Women Who Rock: Barbara & Margaret
I recently joined the Women’s Athletic Club of Chicago and it has been an illuminating experience. I have already met so many women and shared so many wonderful stories! Among my recent favorites was meeting Barbara Ballinger and Margaret Crane, co-Authors of Suddenly Single After 50 and bloggers at Lifelessonsat50plus. These two recently spoke at a WAC event and they made me laugh and cry while sharing their stories of widowhood, divorce, and how they reinvented themselves as unexpectedly single women. Half-way through their delicious banter across topics such as grown children, aging parents, and dating decades later…I knew I had to feature the duo in a RWR post. I can’t wait for you to meet them! (And, don’t hesitate to check out their book– you won’t be disappointed!)
What makes you feel confident…
…In Your Closet?
Barbara: My black Armani pantsuit. And, I do enjoy visiting with my dresses from when I was skinny. I like to think that they’re waiting for me…
Margaret: My shoes. I wear a sample size – 5 ½ -6—and have a fabulous collection of sample shoes that dress up any outfit I wear. Also, I own a gold and diamond knot ring my grandfather, a jeweler, made for my mother when I was born. When I turned 50, my mother gave it to me. Now, when I wear it, I feel her presence and it brings me good luck.
…in your financial portfolio?
Barbara: the times when it is going up instead of down, and when I don’t need with withdraw any capital. (Which I’m trying not to do.)
Margaret: I have a great financial planner in St. Louis. When my husband, who was our household chief financial officer, died, I was clueless about how to budget and invest. Today, I can say honestly that out of necessity, I have become more financially savvy. I have great confidence in my well-balanced and diversified portfolio which combines the assets my husband left as well as my own.
At what age did you start planning for your financial independence?

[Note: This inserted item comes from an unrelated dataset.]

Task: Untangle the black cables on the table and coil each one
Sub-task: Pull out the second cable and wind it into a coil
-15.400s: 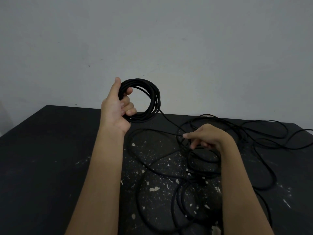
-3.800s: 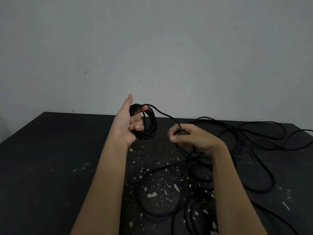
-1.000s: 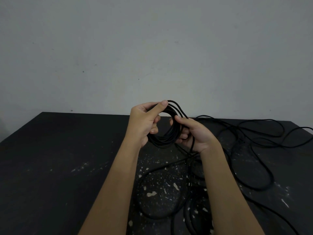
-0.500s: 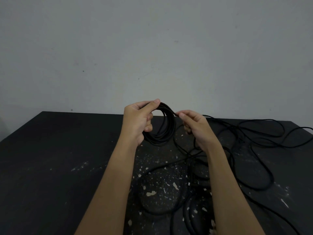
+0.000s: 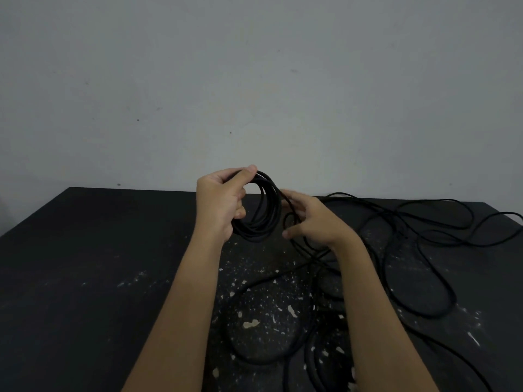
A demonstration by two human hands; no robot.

Barbara: As soon as I married – we immediately got “on the track” and four years later, we bought a house in a lovely community. A few years after that, we thought we were doing well and we sold our first house to buy another, bigger house. And so, we happily ascended the housing chain.
Unfortunately, when we divorced, so much money was thrown out the window as my ex-husband fought me on my wish to purchase our house. I succeeded in my pursuit, but it cost me a lot in legal fees.
Margaret: From the time I was old enough to understand the importance of saving. Every birthday and holiday check I received as a kid, went into a bank account my mother set up for me. As a woman who didn’t work until later in life, my mother stressed the importance of being financially independent. She was not for much of her married life and it was a struggle. And when I started working in my teens, I began to add to my bank account by saving as much as possible. After marrying, my husband and I never co-mingled our funds. He had his and I had mine. He paid most of the bills because he earned more… and I paid some. This continued throughout our 42-year marriage.
How would you define your saving style?
Barbara: I try to buy as little as possible. When I do make a purchase, I think that investing in high quality is worth it.
Margaret: My saving style for years was not to spend. Now it’s about growing my assets somewhat conservatively at this point in my life so I can live comfortably off the interest (I retired from my full-time job to freelance from home) and still have substantial principal to pass on to my three children.
What financial goals are you working on?
Barbara: My goals haven’t really changed that much. Keep working and keep saving — so maybe some day, I may retire.
Margaret: I thought my husband and I would be planning for retirement together with time to travel. After he passed away, my financial goals did a 180. I am planning for the rest of my life to continue my current lifestyle—based on the fact that I could live well into my 90s, as my parents did. My father and mother both passed away and left me some money which I have invested wisely. This year, because I am 70 ½, I have to start withdrawing money from my IRAs. I am rolling over the required minimum distribution into an endowment with a non-profit in my husband’s memory and in the process avoiding having to pay taxes on the withdrawal.*
What makes you feel rich?
Barbara: My mom, kids, and grandkids. My beau and the close friendships that I’ve maintained. My house and my work – I love working! I am proud to have steady writing assignments and a book to work on. And – this is key — good health. I broke my hand and arm this year and was terrible — emotionally and physically draining. The experience reinforced my sense of gratitude for my health.
Margaret: Money gives me security, but I am not and will never be a big spender. I am rich in relationships—with family and friends—and experiences. I feel rich when I volunteer to help and advocate for kids who give me much more than I give to them. Also, I enjoy my profession as a writer, especially when my co-author and writing partner Barbara and I are working on a book or big project.